■ **Work required**
Please write out the data that follows, word for word.

■ **Source data**
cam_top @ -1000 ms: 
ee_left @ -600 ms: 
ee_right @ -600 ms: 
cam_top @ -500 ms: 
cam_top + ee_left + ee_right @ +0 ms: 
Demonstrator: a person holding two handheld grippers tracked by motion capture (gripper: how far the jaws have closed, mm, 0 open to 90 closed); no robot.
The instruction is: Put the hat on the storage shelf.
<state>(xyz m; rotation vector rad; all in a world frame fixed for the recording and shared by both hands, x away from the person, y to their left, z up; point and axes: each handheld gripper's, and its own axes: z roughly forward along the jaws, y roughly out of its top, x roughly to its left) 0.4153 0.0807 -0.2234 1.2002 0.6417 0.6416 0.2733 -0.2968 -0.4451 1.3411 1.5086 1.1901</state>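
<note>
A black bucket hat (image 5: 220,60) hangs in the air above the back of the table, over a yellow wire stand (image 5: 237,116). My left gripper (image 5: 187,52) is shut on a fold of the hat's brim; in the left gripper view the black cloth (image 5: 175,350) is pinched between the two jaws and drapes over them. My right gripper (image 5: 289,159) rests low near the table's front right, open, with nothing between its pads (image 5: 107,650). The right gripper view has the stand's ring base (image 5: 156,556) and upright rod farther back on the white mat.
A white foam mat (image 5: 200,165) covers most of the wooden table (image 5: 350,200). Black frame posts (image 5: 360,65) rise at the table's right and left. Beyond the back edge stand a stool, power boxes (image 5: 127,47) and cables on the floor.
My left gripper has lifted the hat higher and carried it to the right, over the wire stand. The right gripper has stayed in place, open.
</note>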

■ **Solution to this exercise**
cam_top @ -1000 ms: 
ee_left @ -600 ms: 
ee_right @ -600 ms: 
cam_top @ -500 ms: 
cam_top + ee_left + ee_right @ +0 ms: 
Demonstrator: a person holding two handheld grippers tracked by motion capture (gripper: how far the jaws have closed, mm, 0 open to 90 closed); no robot.
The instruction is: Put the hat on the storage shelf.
<state>(xyz m; rotation vector rad; all in a world frame fixed for the recording and shared by both hands, x away from the person, y to their left, z up; point and axes: each handheld gripper's, and its own axes: z roughly forward along the jaws, y roughly out of its top, x roughly to its left) 0.4153 0.0807 -0.2234 1.2002 0.6417 0.6416 0.2733 -0.2968 -0.4451 1.3411 1.5086 1.1901</state>
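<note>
A black bucket hat (image 5: 220,60) hangs in the air above the back of the table, over a yellow wire stand (image 5: 237,116). My left gripper (image 5: 187,52) is shut on a fold of the hat's brim; in the left gripper view the black cloth (image 5: 175,350) is pinched between the two jaws and drapes over them. My right gripper (image 5: 289,159) rests low near the table's front right, open, with nothing between its pads (image 5: 107,650). The right gripper view has the stand's ring base (image 5: 156,556) and upright rod farther back on the white mat.
A white foam mat (image 5: 200,165) covers most of the wooden table (image 5: 350,200). Black frame posts (image 5: 360,65) rise at the table's right and left. Beyond the back edge stand a stool, power boxes (image 5: 127,47) and cables on the floor.
My left gripper has lifted the hat higher and carried it to the right, over the wire stand. The right gripper has stayed in place, open.
</note>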

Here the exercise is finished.